ABOUT THIS EXERCISE: Wherever a line in the data holds the word "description", pull that line out.

DATA RECORDS:
※
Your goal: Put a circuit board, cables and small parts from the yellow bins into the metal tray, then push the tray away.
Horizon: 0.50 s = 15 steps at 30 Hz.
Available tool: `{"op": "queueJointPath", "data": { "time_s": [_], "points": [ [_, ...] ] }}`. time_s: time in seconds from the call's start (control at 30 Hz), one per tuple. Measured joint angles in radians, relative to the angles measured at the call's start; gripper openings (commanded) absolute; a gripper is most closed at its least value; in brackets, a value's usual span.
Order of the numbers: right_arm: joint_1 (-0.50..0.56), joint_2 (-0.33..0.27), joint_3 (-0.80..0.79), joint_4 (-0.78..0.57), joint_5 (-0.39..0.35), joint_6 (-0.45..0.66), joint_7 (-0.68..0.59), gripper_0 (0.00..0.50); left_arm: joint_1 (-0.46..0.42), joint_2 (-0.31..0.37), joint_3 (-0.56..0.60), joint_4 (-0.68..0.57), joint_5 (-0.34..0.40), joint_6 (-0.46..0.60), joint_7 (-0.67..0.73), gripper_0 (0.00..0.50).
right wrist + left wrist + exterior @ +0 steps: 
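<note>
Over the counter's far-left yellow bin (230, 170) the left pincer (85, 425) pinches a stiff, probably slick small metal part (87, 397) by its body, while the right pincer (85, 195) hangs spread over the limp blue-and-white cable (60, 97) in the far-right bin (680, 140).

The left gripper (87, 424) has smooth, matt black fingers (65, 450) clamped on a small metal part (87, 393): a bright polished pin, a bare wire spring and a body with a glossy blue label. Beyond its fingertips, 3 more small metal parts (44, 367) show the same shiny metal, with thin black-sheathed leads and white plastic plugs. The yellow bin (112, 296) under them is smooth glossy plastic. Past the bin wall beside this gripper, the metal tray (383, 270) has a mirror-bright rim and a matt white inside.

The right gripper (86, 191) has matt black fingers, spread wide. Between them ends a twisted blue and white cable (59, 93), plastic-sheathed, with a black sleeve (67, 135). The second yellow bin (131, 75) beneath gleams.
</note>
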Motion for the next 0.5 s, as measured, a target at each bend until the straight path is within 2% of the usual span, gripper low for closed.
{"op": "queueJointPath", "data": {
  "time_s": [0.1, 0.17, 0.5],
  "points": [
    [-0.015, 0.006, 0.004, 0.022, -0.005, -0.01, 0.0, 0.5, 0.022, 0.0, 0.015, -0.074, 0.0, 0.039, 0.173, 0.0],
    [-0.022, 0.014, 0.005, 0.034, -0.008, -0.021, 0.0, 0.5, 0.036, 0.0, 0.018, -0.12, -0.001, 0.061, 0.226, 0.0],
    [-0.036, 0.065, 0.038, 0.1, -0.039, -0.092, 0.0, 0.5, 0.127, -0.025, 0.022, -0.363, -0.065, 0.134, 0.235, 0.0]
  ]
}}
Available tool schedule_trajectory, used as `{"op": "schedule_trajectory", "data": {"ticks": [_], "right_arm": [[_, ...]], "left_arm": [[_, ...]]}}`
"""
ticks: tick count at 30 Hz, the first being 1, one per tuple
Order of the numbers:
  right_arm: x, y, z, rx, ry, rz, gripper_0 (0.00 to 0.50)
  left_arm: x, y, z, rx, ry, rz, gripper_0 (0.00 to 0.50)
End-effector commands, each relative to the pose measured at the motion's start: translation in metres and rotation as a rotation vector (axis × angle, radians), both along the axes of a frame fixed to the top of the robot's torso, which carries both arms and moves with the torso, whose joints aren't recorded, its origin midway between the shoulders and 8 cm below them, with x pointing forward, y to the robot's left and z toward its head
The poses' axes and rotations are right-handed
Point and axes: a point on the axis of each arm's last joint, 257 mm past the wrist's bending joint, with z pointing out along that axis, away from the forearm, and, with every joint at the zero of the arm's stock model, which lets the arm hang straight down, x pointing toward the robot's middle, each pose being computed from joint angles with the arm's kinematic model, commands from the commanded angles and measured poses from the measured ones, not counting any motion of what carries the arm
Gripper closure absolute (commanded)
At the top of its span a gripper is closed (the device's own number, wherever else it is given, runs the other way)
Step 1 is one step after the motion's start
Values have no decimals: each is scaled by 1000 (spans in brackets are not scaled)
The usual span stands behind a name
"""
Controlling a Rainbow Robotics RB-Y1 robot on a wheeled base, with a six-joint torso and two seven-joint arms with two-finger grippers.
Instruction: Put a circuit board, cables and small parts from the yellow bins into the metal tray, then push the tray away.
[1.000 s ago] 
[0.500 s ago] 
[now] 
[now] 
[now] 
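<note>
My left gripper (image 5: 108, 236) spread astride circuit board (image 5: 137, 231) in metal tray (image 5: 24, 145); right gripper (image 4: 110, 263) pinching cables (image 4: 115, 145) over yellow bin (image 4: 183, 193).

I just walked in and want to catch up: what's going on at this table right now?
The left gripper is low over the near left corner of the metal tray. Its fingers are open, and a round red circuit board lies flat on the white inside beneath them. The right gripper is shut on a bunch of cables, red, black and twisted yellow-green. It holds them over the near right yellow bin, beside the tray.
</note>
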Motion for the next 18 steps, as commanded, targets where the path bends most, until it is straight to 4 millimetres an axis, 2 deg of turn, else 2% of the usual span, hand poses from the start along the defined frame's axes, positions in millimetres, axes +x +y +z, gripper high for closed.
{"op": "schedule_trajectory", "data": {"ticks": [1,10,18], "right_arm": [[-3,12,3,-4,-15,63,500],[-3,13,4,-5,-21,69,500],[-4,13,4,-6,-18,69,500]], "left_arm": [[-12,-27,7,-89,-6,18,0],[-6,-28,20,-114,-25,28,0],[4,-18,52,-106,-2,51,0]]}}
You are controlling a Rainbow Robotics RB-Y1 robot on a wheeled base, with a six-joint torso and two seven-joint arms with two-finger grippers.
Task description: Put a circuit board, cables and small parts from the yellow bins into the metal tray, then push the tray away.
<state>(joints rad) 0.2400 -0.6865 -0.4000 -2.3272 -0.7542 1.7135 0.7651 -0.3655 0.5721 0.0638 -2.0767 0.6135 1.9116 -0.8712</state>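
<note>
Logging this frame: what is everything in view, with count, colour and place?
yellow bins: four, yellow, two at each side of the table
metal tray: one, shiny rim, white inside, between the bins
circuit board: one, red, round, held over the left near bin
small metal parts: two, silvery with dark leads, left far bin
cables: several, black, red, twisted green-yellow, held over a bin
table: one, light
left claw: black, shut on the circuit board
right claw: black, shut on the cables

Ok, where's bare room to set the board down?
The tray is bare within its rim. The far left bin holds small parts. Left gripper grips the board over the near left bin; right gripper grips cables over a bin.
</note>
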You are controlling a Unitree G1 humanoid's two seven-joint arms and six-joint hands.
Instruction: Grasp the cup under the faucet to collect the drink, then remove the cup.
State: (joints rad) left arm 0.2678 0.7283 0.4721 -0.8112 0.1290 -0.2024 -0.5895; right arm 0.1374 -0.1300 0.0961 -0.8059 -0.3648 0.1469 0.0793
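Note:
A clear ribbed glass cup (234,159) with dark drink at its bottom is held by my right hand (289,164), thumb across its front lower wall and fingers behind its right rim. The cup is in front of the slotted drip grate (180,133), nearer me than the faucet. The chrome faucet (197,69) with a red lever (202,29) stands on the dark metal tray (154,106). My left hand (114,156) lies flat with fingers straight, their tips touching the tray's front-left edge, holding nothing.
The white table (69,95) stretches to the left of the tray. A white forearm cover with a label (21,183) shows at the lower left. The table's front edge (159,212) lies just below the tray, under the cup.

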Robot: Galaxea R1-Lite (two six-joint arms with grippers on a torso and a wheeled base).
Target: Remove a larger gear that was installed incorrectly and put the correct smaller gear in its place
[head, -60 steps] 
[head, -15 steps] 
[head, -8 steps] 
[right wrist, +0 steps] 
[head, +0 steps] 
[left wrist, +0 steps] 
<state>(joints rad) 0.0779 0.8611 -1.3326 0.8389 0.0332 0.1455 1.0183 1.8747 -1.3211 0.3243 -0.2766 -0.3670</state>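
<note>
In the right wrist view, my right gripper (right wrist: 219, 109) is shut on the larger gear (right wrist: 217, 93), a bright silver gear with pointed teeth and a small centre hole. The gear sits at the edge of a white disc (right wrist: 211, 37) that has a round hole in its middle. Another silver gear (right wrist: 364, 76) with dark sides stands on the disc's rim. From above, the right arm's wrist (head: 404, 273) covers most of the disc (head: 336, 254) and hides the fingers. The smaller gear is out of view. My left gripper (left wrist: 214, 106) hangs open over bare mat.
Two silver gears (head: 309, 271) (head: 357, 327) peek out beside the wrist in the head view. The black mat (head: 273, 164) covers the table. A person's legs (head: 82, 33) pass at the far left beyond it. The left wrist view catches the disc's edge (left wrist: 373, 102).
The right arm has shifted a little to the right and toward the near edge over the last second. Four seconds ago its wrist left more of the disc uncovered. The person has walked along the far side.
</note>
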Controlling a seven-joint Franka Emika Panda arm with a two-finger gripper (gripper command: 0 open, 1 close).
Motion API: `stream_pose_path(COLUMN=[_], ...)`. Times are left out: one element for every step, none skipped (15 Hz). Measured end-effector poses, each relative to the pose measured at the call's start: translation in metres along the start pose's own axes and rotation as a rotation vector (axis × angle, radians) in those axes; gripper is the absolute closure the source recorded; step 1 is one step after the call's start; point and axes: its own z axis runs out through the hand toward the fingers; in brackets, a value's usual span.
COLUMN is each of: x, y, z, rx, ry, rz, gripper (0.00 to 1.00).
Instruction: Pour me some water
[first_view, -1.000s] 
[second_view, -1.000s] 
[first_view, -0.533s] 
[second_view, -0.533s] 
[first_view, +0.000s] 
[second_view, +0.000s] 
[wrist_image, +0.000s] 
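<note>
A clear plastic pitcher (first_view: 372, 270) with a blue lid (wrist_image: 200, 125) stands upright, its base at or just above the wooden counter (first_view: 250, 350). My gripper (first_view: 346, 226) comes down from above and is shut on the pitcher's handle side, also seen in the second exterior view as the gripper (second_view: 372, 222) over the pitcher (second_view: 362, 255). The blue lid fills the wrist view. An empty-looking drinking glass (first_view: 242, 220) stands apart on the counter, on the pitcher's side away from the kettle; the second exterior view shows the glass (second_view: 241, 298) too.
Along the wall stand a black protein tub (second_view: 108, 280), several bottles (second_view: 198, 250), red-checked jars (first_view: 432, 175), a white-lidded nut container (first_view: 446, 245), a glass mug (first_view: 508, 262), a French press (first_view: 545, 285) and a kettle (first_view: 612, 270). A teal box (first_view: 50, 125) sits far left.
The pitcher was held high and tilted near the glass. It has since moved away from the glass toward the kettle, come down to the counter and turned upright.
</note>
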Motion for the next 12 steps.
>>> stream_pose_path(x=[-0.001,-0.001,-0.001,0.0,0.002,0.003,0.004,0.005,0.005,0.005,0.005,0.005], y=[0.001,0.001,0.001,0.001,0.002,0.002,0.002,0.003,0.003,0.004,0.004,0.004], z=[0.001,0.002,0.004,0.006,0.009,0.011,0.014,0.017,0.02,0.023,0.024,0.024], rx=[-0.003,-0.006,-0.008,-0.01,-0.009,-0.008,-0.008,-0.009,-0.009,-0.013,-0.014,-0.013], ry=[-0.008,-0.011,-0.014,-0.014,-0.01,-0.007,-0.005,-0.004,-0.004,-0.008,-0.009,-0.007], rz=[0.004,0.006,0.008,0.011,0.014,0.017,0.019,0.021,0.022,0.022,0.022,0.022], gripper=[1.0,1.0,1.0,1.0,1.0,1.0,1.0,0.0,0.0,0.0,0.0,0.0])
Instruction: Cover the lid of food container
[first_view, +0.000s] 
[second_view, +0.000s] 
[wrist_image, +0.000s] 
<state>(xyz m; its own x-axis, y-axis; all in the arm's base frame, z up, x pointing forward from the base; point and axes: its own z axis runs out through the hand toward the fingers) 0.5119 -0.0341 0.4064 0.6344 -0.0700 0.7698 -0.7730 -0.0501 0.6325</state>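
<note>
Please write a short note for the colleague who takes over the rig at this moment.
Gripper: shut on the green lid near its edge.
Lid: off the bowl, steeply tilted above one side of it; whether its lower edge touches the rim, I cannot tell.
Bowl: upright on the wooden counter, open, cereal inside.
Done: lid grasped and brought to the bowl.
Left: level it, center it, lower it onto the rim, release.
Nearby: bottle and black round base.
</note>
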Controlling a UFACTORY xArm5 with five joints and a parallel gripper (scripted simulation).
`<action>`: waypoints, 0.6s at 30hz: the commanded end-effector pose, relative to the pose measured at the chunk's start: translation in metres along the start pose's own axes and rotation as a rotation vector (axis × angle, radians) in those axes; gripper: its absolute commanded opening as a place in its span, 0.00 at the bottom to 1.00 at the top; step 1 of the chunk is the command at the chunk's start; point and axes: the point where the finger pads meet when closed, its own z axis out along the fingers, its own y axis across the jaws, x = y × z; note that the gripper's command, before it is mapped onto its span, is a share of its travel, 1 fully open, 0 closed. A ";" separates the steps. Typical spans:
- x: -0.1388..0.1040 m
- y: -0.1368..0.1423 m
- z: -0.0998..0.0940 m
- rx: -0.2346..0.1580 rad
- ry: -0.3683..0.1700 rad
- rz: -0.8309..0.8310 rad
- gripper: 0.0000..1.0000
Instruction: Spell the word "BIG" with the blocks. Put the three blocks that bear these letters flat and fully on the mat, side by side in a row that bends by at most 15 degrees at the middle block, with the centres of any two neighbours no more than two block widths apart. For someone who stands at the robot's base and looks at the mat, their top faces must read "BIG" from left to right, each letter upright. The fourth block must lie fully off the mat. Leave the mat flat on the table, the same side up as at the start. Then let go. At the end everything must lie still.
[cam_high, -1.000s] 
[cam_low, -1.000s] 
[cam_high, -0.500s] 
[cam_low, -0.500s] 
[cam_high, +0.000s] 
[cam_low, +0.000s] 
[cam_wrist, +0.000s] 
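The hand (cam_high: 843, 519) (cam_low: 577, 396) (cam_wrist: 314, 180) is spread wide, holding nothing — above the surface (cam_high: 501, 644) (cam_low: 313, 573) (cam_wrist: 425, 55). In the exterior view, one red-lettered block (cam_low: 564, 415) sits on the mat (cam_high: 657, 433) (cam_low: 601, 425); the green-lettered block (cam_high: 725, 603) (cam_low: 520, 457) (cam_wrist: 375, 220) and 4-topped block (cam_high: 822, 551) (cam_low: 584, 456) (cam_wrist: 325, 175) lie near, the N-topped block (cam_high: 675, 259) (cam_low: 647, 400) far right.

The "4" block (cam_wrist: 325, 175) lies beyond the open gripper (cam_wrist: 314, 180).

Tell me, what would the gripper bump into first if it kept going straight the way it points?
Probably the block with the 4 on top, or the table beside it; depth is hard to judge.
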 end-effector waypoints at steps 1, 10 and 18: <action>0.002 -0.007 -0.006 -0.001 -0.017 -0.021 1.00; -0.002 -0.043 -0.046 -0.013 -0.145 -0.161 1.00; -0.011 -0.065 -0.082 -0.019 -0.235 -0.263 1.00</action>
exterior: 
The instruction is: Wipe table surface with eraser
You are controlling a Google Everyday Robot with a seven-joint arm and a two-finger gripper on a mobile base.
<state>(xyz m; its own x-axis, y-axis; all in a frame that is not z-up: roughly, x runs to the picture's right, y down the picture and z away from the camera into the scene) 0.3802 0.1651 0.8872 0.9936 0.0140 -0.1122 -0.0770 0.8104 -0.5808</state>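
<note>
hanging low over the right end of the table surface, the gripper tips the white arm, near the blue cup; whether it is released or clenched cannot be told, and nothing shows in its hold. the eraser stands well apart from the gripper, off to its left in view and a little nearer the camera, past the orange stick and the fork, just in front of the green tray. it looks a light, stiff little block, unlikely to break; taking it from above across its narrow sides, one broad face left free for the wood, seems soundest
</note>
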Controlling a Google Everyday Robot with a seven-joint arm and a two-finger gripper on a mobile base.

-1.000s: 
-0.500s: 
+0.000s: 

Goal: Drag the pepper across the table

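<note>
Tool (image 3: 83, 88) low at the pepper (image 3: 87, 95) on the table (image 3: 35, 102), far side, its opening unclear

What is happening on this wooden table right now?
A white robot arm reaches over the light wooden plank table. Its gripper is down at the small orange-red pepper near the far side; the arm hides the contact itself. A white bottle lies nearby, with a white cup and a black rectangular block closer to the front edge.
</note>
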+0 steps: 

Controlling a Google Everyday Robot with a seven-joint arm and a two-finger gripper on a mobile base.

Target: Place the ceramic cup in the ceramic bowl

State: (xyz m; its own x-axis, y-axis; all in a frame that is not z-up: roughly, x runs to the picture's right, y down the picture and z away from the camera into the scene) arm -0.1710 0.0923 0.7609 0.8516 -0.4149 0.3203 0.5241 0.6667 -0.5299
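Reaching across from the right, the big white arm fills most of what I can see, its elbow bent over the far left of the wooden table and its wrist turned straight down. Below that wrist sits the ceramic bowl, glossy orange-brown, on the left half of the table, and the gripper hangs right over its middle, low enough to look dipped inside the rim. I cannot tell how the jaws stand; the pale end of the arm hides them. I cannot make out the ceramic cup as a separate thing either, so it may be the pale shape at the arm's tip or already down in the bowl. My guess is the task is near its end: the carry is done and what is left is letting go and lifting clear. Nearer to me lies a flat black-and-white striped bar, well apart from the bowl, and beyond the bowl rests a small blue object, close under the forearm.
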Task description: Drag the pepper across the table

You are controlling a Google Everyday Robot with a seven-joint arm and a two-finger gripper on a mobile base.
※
EXPECTED ANSWER:
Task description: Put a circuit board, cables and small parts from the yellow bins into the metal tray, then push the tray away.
Task description: Drag the pepper across the table

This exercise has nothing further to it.